Let’s play a game.

What will it take to get me out of my reclusive comfort zone and actually leave my apartment this weekend?

Running out of milk? No. That’s fixed with a text to my husband who has only worked 108 hours this weekend and is finally heading home for fifteen minutes. Deep down, he was hoping for a relaxing pit stop at the gas station to pay $9 for half a gallon of milk. 

Running out of green vegetables? The random dinners we did scrounge together at home this week consisted of a meat and a carb washed down with a bowl of cereal. The other dinners were the bowl of cereal. 

Having a full bag of trash ready to meet its demise in the dumpster? Febreeze, people. So simple.

Using the last of the dishwashing detergent? “Hand Wash Only” is a suggestion. No one can possibly expect you to wash things by hand every single time. That’s ludicrous. It’s 2011.

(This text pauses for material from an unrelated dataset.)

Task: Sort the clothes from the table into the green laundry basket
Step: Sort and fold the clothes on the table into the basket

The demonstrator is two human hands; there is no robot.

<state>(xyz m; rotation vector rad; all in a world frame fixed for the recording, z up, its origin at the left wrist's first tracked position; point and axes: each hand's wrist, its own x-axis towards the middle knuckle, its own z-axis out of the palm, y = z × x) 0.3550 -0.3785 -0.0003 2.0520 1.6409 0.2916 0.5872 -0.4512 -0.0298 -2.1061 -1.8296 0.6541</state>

Seems like I had it so figured out, right?. And then we ran out of toilet paper. I won’t say that this has always been an absolute sure-fire way to get me to the store. Paper towels aren’t made for it, but they get the job done. But that was before my husband started on-call weekends that made him miss every major sporting event he’d been looking forward to for the week. And in this household—pre-baby, anti-friends and television-dependent—that makes for a sad, sad weekend.

And how disappointing it would be to reach for just one small indulgence to make life a little easier and find a roll of Bounty. The boy deserves more than that kind of chafing.

All this self-sacrifice sure has me craving some fro-yo. Be back soon.


2-ply. I’m such a good wife it brings tears to my eyes. Or maybe that’s the aging trash.